The crisp, black night enveloped us as we hurried to her car. It had been a week since we’d solved one of the highest-profile cases ever to hit Albuquerque—the murder of three lawyers in connection to a human trafficking ring—and I had been quite enjoying the calm after the storm. Apparently, that was all about to end.
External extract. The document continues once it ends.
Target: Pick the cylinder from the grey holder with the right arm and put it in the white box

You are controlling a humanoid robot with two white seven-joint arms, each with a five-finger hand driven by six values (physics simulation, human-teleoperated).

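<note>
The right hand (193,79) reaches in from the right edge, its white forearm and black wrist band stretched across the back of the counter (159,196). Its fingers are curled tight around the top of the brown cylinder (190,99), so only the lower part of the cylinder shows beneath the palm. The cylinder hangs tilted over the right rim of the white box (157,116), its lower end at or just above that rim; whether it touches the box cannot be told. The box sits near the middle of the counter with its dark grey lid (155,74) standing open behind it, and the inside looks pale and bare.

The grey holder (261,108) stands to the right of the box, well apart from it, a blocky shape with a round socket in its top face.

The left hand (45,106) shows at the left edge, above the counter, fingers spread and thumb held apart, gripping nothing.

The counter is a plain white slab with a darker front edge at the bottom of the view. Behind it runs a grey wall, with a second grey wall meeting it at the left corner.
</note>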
Trying hard to find her erratic behavior humorous, I tolerated Cookie’s manhandling until—for reasons I had yet to acquire—she tried to stuff me into the trunk of her Taurus. Two problems surfaced right off the bat: First, my hair caught in the locking mechanisms. Second, there was a departed guy already there, his ghostly image monochrome in the low light. I considered telling Cookie she had a dead guy in her trunk but thought better of it. Her behavior was erratic enough without throwing a dead stowaway into the mix. Thank goodness she couldn’t see dead people. But no way was I climbing into the trunk with him.
“Stop,” I said, holding up a hand in surrender while I fished long strands of chestnut hair out of the trunk latch with the other one. “Aren’t you forgetting someone?”
She screeched to a halt, metaphorically, and leveled a puzzled expression on me. It was funny.
I had yet to be a mother, but I would have thought it difficult to forget something it took thirty-seven hours of excruciating pain to push out from between my legs. I decided to give her a hint. “She starts with an A and ends with an mmm-ber.”
Cookie blinked and thought for a moment.
I tried again. “Um, the fruit of your loins?”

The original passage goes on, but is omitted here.